Your expensive SSD dies within warranty, but the manufacturer claims they can’t replace it due to “shortages”—while simultaneously selling the same drive on Amazon for three times what they’ll refund you. Louis Rossmann, the right-to-repair YouTuber, faces exactly this situation with Samsung, and he’s had enough.
When “Verified Good” Means Anything But
Samsung returned Rossmann’s failed 990 Pro 4TB claiming it passed testing, despite obvious performance issues.
Rossmann’s Samsung 990 Pro 4TB failed spectacularly within its five-year warranty window. He’d used it conservatively—RAID 1 setup with proper cooling, well under the 2,400 TBW (terabytes written—the drive’s expected lifespan) limit. Samsung’s B2B support initially agreed the drive showed “fatal controller or firmware-level lockup” requiring replacement. Textbook warranty case, right?
Wrong. After shipping the drive to Samsung’s service center, it returned with a “verified good” stamp. Rossmann connected it to professional data-recovery hardware and watched write speeds collapse to 40-60 MB/s before the drive stopped responding entirely. Your Netflix buffer has better performance consistency.
The Shortage That Wasn’t
Samsung cites inventory shortages while selling the same drive on their own Amazon storefront.

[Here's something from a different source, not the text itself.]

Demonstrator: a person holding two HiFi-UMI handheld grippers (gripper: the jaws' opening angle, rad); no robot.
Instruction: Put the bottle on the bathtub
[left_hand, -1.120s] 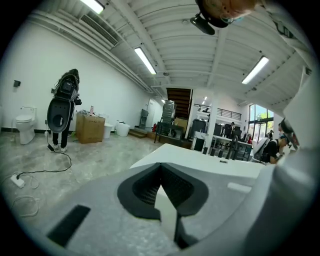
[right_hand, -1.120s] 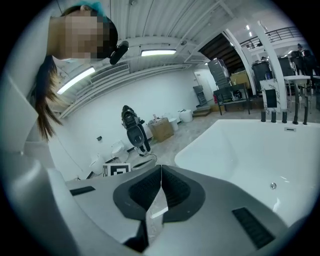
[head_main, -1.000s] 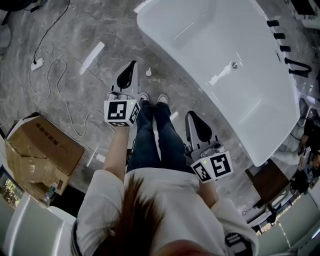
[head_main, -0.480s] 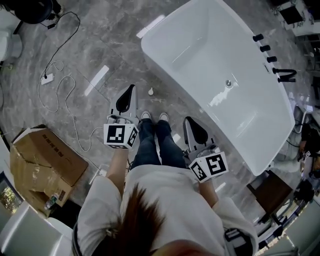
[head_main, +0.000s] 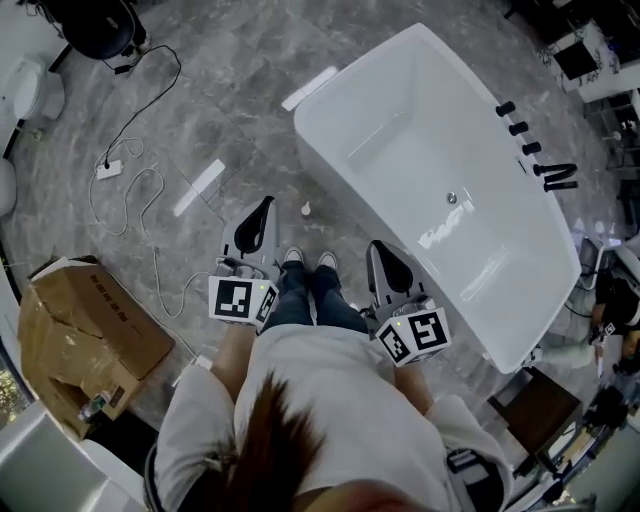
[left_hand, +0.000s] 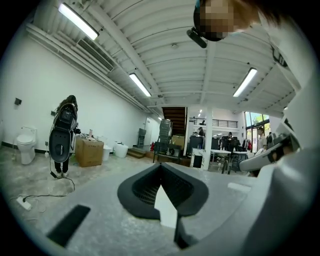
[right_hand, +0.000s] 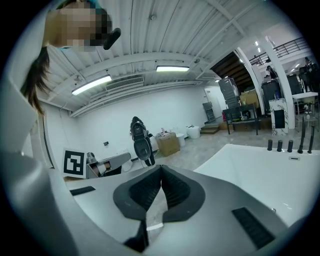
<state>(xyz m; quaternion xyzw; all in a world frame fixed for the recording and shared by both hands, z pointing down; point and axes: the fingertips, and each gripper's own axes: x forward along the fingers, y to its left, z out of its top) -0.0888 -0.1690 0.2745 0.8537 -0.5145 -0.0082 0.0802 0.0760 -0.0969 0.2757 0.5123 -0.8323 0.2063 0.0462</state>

When Rossmann contested the “repair,” Samsung reopened his case but claimed they couldn’t provide a replacement due to memory shortages. Their solution? A $330 refund matching his original Best Buy purchase price. The same 990 Pro 4TB now sells for $950 on Samsung’s official Amazon store.
This isn’t about actual scarcity—it’s about Samsung preferring a $330 loss over a $950 replacement cost. The memory crisis has flipped traditional warranty math, where “current market value” clauses typically protect manufacturers from paying more than depreciated prices.
Legal Notice Served
Rossmann gives Samsung 60 days before filing suit in Travis County, Texas.
Samsung’s own warranty terms specify refunds based on “then current market value,” not original purchase price. During normal times, this protects them when products depreciate. Now it potentially requires paying nearly triple the refund they’ve offered. Rossmann has given Samsung 60 days’ notice before proceeding to small claims court.
This case could force manufacturers to honor warranty language even when market conditions make replacements expensive, or push them to rewrite future warranties with depreciation schedules that cap their exposure during component shortages.